## REQUIRED ACTION
Go through the listing below and state how many lines hold the word "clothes", giving only the number.

*** DATA SECTION Section Begins ***

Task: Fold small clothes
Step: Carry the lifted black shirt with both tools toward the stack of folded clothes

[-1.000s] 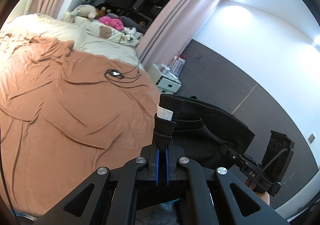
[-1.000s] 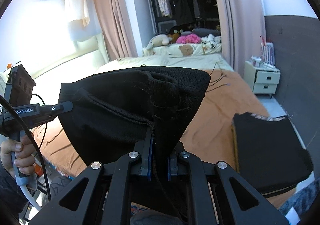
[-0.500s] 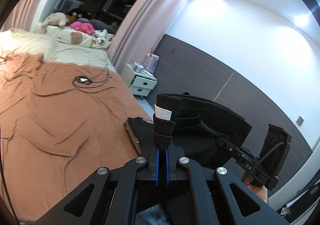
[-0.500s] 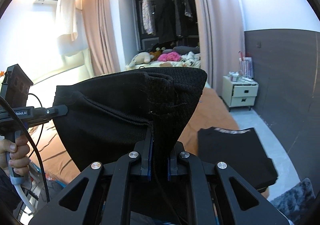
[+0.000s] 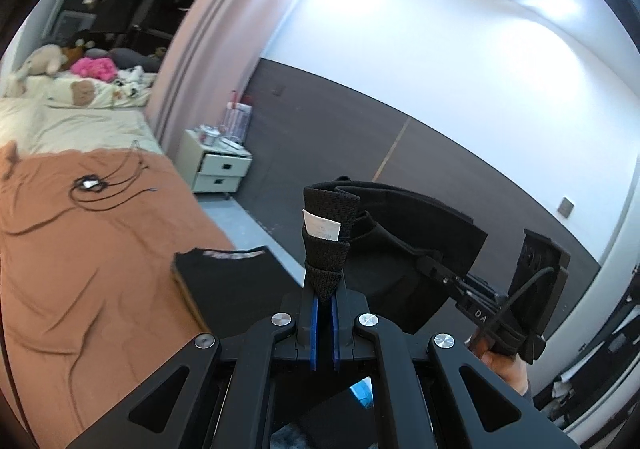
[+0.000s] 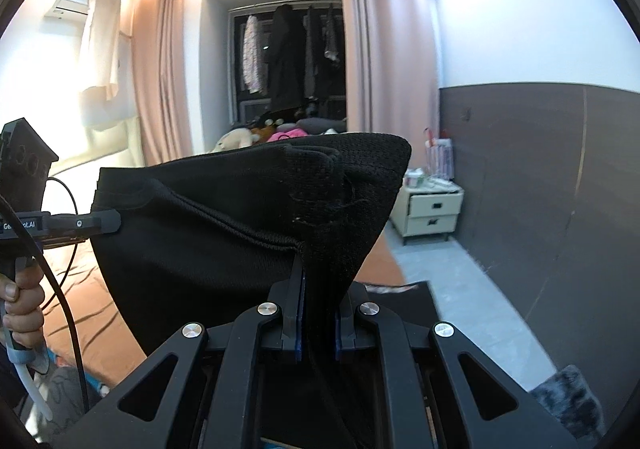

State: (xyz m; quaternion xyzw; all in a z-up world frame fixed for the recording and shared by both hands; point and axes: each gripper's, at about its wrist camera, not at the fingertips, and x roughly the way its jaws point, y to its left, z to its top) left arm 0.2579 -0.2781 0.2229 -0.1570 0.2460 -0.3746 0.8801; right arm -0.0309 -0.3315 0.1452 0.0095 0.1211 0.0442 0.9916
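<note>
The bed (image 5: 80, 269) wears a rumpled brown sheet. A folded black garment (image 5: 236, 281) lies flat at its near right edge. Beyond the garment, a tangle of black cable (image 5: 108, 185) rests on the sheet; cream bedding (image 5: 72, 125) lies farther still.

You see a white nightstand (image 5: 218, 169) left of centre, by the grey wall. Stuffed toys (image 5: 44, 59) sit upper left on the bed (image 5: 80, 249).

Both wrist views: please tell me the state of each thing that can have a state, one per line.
left hand-held gripper: shut on the black garment
right hand-held gripper: shut on the black garment
black garment: held in the air, stretched between both grippers
folded black clothing: lying flat at the bed's edge
nightstand drawers: both closed
brown bedspread: wrinkled
cable: lying loose on the bedspread
</note>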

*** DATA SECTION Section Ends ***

## WRITTEN SOLUTION
2